Il santuario dominato dall’Immacolata Concezione di Brumidi, conosciuto come cappella della Madonna dell’Archetto, fu costruito a partire dalla metà dell’Ottocento per ospitare un’effigie di Maria risalente a più di un secolo e mezzo prima: una nobildonna romana l’aveva commissionata nel 1690 al pittore bolognese Domenico Maria Muratori perché fosse offerta alla venerazione pubblica. La Vergine Maria, raffigurata in un dipinto a olio su pietra e murata sotto un archetto che univa due edifici, fu subito invocata col titolo di “Mater Misericordiae” dalla gente che transitava da quelle parti. Poi accadde che, nel 1796, alcuni passanti videro gli occhi del disegno muoversi: le cronache dell’epoca registrarono più di cento episodi analoghi segnalati quell’anno nel centro Italia relativi a sacre rappresentazioni di Maria. Secondo alcuni calcoli, furono circa mezzo milione le persone che assistettero a prodigi simili. Da allora le visite dei fedeli all’Archetto andarono moltiplicandosi, così come gli ex voto deposti ai piedi della Madonnella. Un afflusso talmente intenso che le autorità cittadine per un certo periodo dovettero chiudere con un cancello la stradina nelle ore notturne per evitare confusione e per proteggere gli oggetti, anche preziosi, testimoni delle grazie ricevute. L’impegno artistico di Brumidi nella cappella dell’Archetto fu incomparabilmente più leggero di quello che lo aspettava nel Nuovo Mondo. Il minuscolo e prezioso fabbricato in stile neorinascimentale, voluto dai discendenti della nobildonna per ospitare l’antica effigie di Maria (alla quale furono devoti vari santi, come Vincenzo Pallotti, Gaspare del Bufalo e Benedetto Giuseppe Labre), fu progettato dall’architetto romano Virginio Vespignani a metà del xix secolo, e Brumidi lavorò alla decorazione della cupoletta — circa nove metri di altezza e poco più di quattro di diametro — fra il 1850 e il 1851, anno in cui l’edificio fu definitivamente completato e aperto al pubblico. Il pittore, terminata l’attività nel santuario, trascorse qualche tempo nelle carceri pontificie a causa di una sospettata adesione alla Repubblica Romana del 1849, poi abbandonò definitivamente l’Urbe nel 1852 trasferendosi con moglie e figli negli Usa. Là si dedicò alla divinizzazione iconografica del padre fondatore dell’America, un’occupazione che durò almeno quindici anni e che gli meritò l’altisonante appellativo di “Michelangelo degli Stati Uniti”.

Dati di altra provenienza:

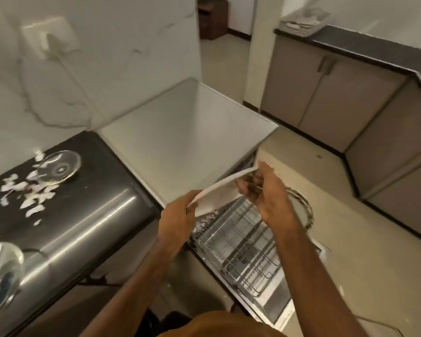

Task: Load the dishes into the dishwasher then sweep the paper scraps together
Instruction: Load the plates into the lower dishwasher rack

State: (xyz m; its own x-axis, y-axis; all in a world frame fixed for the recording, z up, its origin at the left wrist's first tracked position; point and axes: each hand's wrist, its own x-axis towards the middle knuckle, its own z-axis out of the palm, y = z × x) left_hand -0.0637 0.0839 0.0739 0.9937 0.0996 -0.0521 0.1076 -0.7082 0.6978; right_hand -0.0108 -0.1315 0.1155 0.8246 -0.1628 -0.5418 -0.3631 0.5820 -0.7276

Chissà quante volte, sulle impalcature del Campidoglio americano, mentre attendeva con insonne dedizione e fatica al suo complesso e roboante magnum opus, si sarà sorpreso a ripensare con tenerezza e nostalgia alla facilità con cui aveva tratteggiato la bella immagine dell’Immacolata in quei pochi mesi trascorsi all’ombra del grazioso edificio che ancora oggi se ne sta defilato in un vicoletto di Roma. Anche lì Maria, per usare le parole di Teresina di Lisieux, ha «reso visibile la piccola via per il Cielo, praticando sempre le virtù più nascoste».